YOUR ASSIGNMENT = While reading the listing below, count how many lines hold the word "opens", and answer with the number only.

....

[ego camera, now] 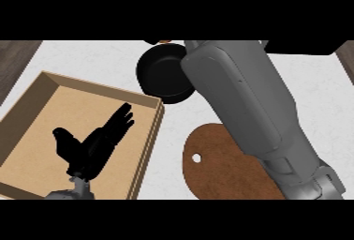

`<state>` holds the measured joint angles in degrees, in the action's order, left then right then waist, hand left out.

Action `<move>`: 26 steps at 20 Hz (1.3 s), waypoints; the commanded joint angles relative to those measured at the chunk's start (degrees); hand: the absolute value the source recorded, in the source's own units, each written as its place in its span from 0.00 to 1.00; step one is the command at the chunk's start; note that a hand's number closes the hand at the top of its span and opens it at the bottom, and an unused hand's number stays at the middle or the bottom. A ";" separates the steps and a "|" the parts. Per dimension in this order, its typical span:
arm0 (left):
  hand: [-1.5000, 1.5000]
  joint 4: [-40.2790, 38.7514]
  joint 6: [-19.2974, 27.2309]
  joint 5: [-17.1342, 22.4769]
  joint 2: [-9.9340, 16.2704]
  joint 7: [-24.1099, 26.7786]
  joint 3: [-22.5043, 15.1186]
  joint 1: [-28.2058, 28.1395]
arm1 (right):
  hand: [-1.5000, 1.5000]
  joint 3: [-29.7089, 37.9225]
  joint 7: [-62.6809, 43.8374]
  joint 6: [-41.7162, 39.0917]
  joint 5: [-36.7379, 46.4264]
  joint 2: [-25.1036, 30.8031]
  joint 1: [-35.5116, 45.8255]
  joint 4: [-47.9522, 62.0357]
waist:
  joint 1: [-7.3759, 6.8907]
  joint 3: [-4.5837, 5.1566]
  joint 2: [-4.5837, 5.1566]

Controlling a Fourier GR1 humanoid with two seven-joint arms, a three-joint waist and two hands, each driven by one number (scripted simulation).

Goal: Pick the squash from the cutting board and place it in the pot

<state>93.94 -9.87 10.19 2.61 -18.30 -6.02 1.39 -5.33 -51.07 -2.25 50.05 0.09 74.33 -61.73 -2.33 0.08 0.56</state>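
- Left hand [93, 143]: open, fingers straight, holding nothing, over the tan box [149, 140] at lower left.
- Cutting board [232, 171]: round, brown, with a small hole near its left edge, on the white counter [176, 136]; no squash visible on it.
- Right forearm [245, 101]: crosses the board and reaches up to the pot.
- Pot [160, 72]: black, far centre; right hand hidden at its rim, state and squash's whereabouts cannot be told.

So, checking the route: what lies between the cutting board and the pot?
Head view: bare white counter separates cutting board from pot; the right forearm crosses above.
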 commanded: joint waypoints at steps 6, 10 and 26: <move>0.50 -2.05 -1.23 1.42 0.47 -1.44 1.10 3.99 | 1.00 1.21 10.21 15.38 -3.83 -0.08 8.52 26.46 | -1.65 0.05 0.57; 0.50 -0.25 0.20 0.73 -0.55 -3.50 -0.01 4.67 | 1.00 3.75 17.28 20.40 -6.40 -0.09 8.69 32.51 | -2.09 0.02 0.88; 0.50 -0.81 -2.36 -1.08 -0.40 -0.93 -3.12 3.64 | 0.00 15.38 32.22 33.88 -24.30 -0.09 5.92 40.98 | -7.18 -0.08 2.43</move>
<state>93.01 -11.73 9.50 1.84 -19.33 -8.61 5.59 6.80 -23.95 28.22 30.90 0.01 81.61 -20.66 -8.58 0.04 2.88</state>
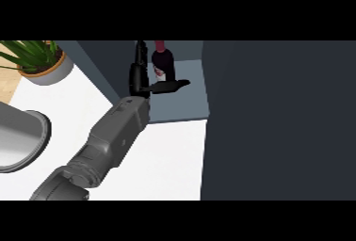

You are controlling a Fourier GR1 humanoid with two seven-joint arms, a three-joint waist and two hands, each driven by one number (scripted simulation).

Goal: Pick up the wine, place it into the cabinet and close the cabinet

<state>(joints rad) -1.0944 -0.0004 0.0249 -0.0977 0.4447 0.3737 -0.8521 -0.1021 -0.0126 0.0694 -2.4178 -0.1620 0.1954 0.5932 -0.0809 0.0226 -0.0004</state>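
A single grey forearm rises from the lower left of the head view and reaches up across the white table (170, 160) into the open dark grey cabinet (188, 101), whose blue-grey floor shows under the arm. Judging by where it enters, this looks like the left hand (142, 75): black, its fingers (141, 54) stretched straight up along the left side of the dark wine bottle with a red top and pale label (162, 61), the thumb pointing right across the front just below the bottle. The fingers look straight rather than curled round the glass; whether they touch it I cannot tell. The bottle stands upright inside the cabinet, near its back. The big dark cabinet door (278, 122) fills the right side. On the table's left stand a green potted plant in a grey pot (42, 63) and the rim of a grey metal basin (24, 141).
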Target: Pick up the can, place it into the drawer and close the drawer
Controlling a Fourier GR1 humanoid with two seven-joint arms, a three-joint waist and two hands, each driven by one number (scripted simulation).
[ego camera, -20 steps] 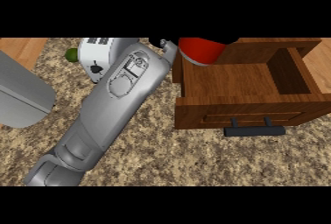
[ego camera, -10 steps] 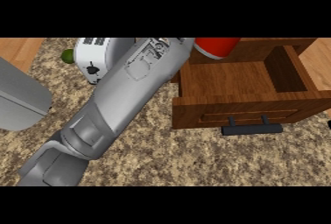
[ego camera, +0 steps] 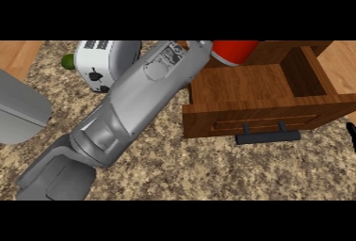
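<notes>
The red can (ego camera: 235,51) hangs at the view's top edge, over the back left corner of the open wooden drawer (ego camera: 257,87). My left forearm (ego camera: 149,89) runs from the lower left up to the can. Its hand is almost wholly cut off by the top edge, beside the can, and holds it. The drawer's inside is bare wood, and its black handle (ego camera: 268,136) faces me. A black sliver of my right hand (ego camera: 352,135) shows at the right edge, apart from the drawer's front corner.
A white toaster (ego camera: 97,63) stands at the back left, partly behind my forearm, with a small green thing (ego camera: 67,61) beside it. A large grey object (ego camera: 21,110) fills the left edge. The speckled counter (ego camera: 208,169) spreads in front of the drawer.
My left forearm has swung to the right, carrying the can from the drawer's left side to over its back corner. The black sliver has come in at the right edge.
</notes>
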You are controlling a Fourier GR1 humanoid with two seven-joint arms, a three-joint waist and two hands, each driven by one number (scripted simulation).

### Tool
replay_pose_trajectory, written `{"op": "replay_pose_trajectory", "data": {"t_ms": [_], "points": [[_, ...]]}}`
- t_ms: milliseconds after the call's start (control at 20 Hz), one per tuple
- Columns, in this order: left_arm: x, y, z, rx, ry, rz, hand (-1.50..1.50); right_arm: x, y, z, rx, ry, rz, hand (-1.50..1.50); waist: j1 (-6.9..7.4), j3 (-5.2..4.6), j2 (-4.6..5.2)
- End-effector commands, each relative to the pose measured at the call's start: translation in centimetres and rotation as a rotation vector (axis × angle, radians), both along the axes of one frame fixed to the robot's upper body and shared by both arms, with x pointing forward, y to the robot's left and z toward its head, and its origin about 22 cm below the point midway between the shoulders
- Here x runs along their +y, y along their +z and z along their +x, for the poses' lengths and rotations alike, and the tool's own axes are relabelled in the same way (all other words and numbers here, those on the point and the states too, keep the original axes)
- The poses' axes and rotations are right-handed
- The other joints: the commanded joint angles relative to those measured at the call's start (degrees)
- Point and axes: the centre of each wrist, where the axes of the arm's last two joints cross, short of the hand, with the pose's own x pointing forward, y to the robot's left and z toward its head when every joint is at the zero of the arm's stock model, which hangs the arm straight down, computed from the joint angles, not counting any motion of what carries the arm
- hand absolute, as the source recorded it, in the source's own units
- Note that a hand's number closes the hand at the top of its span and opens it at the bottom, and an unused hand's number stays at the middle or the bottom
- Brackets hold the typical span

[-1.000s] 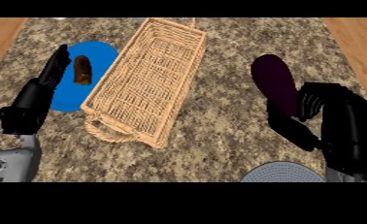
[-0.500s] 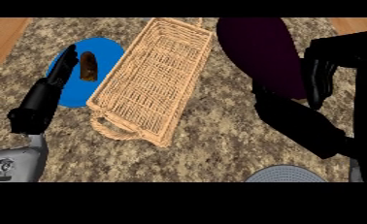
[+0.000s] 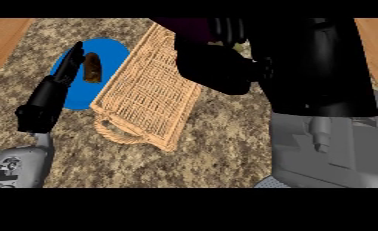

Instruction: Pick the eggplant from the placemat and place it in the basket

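A dark purple eggplant (image 3: 190,27) shows only in part at the upper right end of the wicker basket (image 3: 148,92), largely hidden. The long rectangular basket, pale woven with 1 looped handle at its near end, lies tilted on the counter, its left rim overlapping the round blue placemat (image 3: 111,55).

A speckled stone table (image 3: 221,145) spreads below me, with strips of wood at its far left (image 3: 13,32) and far right (image 3: 366,30) corners.
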Motion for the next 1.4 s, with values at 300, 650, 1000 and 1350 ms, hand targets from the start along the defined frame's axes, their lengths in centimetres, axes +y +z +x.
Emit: {"op": "replay_pose_trajectory", "data": {"t_ms": [300, 650, 1000, 1350], "points": [[0.2, 1.3, 0.7, 0.006, -0.011, -0.001, 0.0, 7.3, 0.5, 4.1, 0.31, -0.065, -0.058, 1.5, 0.24, 0.07, 0.22], [0.5, 0.3, 0.5, 0.009, 0.01, -0.002, 0.0, 8.8, -0.3, 6.4, 0.433, -0.144, -0.24, 1.5, -0.49, 0.05, 0.02], [0.8, 0.2, -0.5, 0.014, 0.012, 0.008, 0.0, 8.7, -1.8, 8.1, 0.478, -0.184, -0.442, 1.5, -0.76, 0.13, -0.21], [0.3, 0.4, 0.7, 0.0, 0.003, -0.027, 0.0, 9.2, -1.8, 7.8, 0.567, -0.053, -0.337, -1.5, -0.79, 0.15, 0.01]]}}
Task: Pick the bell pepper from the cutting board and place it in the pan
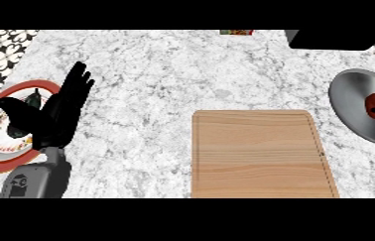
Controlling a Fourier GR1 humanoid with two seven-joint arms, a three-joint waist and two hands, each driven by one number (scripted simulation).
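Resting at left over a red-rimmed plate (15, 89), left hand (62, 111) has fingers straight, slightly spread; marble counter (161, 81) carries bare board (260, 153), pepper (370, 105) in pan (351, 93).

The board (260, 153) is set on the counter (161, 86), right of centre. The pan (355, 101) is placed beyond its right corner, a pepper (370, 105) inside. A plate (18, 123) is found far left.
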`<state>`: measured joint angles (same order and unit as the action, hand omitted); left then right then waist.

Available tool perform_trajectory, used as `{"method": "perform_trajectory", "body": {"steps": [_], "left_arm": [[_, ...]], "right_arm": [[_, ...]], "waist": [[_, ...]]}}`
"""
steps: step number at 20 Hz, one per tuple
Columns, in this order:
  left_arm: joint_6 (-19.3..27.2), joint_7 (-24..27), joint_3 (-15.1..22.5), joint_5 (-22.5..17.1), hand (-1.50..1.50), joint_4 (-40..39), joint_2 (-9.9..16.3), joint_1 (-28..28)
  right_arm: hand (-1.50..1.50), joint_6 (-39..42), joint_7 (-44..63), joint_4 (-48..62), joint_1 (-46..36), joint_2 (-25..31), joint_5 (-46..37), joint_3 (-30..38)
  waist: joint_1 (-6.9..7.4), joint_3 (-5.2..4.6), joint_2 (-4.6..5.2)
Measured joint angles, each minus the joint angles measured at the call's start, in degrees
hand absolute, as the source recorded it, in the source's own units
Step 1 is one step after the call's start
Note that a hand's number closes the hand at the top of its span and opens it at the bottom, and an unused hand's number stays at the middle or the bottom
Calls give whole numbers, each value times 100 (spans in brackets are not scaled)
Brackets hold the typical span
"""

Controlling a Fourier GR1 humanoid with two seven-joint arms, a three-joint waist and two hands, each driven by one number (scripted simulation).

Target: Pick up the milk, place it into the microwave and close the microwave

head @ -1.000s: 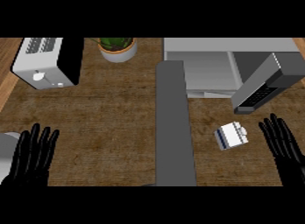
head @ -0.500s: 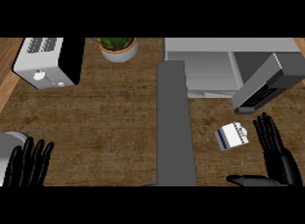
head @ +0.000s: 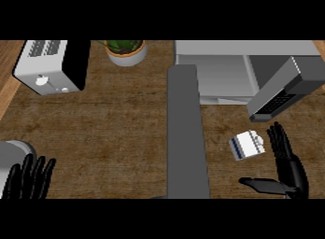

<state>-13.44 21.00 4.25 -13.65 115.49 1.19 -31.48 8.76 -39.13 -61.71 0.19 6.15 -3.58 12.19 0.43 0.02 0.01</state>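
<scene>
Right hand beside the milk, ready to grasp

The small white milk carton (head: 248, 145) lies on the brown surface (head: 110, 126) before the open grey microwave (head: 227, 74); the right hand (head: 289, 170) flanks it, fingers straight, thumb spread, not touching.

- The milk (head: 247, 145) lies on the brown counter (head: 110, 126), below the microwave (head: 227, 70), whose door (head: 287, 89) stands open.
- The right hand (head: 287, 161) is just right of the milk, fingers straight, thumb out to the left.
- The left hand (head: 29, 179) rests at the lower left, fingers up.
- A toaster (head: 52, 66) and a potted plant (head: 126, 50) sit at the back.
</scene>
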Motion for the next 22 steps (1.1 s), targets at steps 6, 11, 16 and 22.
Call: {"method": "perform_trajectory", "body": {"steps": [6,11,16,22], "left_arm": [[-5,95,10,28,-150,2,-12,-114],[-53,218,-19,37,-150,-114,11,-129],[-94,277,67,66,-150,-53,-29,-260],[-166,346,-27,-12,-150,-70,21,-316]], "right_arm": [[-150,-19,-853,1343,-560,235,-72,189],[-150,-115,-1507,2374,-890,334,-193,251],[-150,-180,-1841,3332,-1436,515,-287,329],[-150,-244,-2035,3774,-1672,485,-345,301]], "waist": [[7,2,2],[10,2,4],[28,4,8],[36,7,11]]}}
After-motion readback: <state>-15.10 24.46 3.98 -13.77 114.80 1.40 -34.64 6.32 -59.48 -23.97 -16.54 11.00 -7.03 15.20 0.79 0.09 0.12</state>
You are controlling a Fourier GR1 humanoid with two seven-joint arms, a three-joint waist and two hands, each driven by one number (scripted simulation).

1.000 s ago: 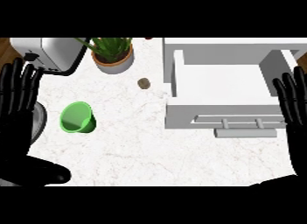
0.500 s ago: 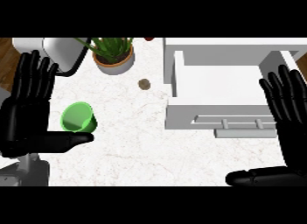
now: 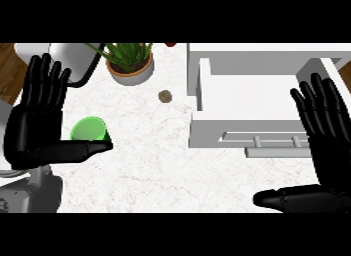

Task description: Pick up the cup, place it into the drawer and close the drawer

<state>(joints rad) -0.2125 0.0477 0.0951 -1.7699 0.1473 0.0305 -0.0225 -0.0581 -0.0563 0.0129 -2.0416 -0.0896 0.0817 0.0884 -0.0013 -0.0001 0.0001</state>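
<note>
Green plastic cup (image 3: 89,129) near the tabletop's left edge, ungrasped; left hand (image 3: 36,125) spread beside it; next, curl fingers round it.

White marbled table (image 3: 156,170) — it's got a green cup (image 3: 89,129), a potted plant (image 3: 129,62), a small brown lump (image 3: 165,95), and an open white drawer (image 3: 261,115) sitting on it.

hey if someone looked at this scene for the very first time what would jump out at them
Two big black robot hands, fingers spread: the left robot hand at the left, its thumb just in front of a small green cup, the right robot hand at the right over the front corner of a white drawer, which stands open. A potted plant sits at the back of the pale counter.
</note>
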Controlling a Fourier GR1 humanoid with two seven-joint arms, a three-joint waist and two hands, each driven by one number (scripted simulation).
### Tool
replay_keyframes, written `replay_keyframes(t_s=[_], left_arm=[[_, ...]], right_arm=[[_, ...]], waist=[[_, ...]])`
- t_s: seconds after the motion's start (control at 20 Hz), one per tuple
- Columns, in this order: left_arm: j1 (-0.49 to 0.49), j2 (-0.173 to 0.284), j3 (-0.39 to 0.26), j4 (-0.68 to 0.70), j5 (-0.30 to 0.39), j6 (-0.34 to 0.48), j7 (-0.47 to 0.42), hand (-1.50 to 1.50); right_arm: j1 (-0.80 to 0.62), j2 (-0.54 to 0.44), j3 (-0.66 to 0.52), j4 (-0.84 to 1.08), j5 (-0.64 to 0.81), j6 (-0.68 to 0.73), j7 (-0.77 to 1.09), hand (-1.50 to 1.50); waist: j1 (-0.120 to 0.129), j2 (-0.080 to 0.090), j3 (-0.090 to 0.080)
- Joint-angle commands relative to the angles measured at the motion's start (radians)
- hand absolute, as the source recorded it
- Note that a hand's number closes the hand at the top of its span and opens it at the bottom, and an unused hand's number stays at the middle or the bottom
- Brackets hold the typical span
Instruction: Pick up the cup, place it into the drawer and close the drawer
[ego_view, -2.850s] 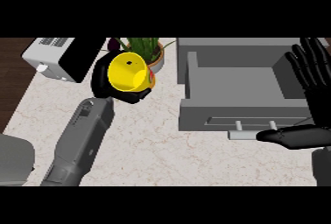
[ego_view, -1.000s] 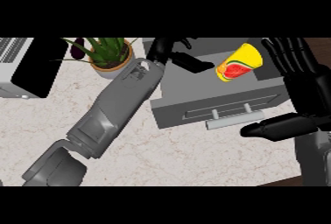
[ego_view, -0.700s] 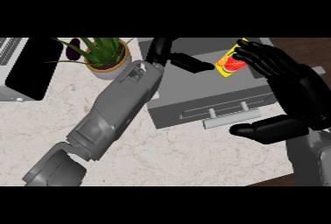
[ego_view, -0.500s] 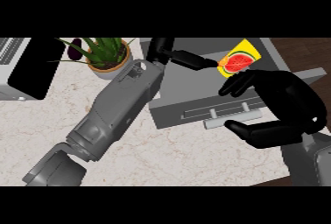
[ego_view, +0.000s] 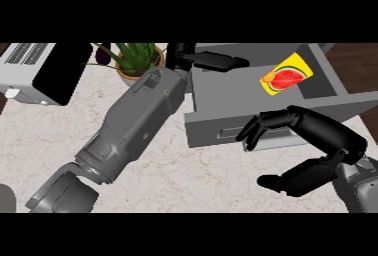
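Observation:
The yellow cup (ego_view: 284, 79), with a watermelon picture on it, lies on its side in the back right corner of the open grey drawer (ego_view: 225, 97). No hand touches it. My left hand (ego_view: 210, 60) reaches over the drawer's back left corner with straight fingers and holds nothing. Its grey forearm (ego_view: 136, 125) crosses the counter from the lower left. My right hand (ego_view: 314, 132) is in front of the drawer. Its bent fingers (ego_view: 258, 131) rest against the drawer's front panel by the handle, with the thumb (ego_view: 291, 179) spread well apart below.
A potted plant (ego_view: 136, 57) stands just left of the drawer, beside my left wrist. A grey appliance with a black panel (ego_view: 44, 70) sits at the far left. Marble counter (ego_view: 192, 175) lies in front of the drawer. Dark floor (ego_view: 362, 65) shows at the right.
The left hand carried the cup to the drawer and let it go inside. The right hand came down from above the drawer to its front panel, fingers bending.

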Motion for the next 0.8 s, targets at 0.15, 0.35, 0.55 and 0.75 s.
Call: replay_keyframes(t_s=[0.15,0.35,0.55,0.75], left_arm=[[0.002,0.0,0.051,0.025,0.045,-0.023,-0.039,-1.5],[0.076,0.008,0.047,-0.007,0.037,-0.054,-0.096,-1.5],[0.117,0.009,0.058,-0.045,0.045,-0.09,-0.093,-1.5],[0.194,0.046,0.052,-0.12,0.045,-0.095,-0.088,-1.5]], right_arm=[[0.105,-0.043,0.086,0.024,0.372,-0.089,-0.118,-1.5],[0.026,0.028,0.158,0.249,0.527,-0.195,-0.145,-1.5],[-0.039,0.068,0.23,0.465,0.619,-0.216,-0.217,-1.5],[-0.087,0.085,0.224,0.714,0.698,-0.308,-0.339,1.5]], waist=[[0.078,-0.011,0.001],[0.135,-0.014,0.001],[0.149,-0.017,0.0],[0.181,-0.018,0.001]])
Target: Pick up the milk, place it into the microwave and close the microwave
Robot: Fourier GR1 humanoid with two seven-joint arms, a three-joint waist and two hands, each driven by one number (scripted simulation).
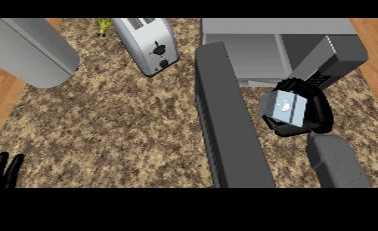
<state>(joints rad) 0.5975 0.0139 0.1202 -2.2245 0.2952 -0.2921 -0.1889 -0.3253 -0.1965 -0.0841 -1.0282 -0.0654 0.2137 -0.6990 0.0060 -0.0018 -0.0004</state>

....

RESPONSE TO THE EXERCISE = 4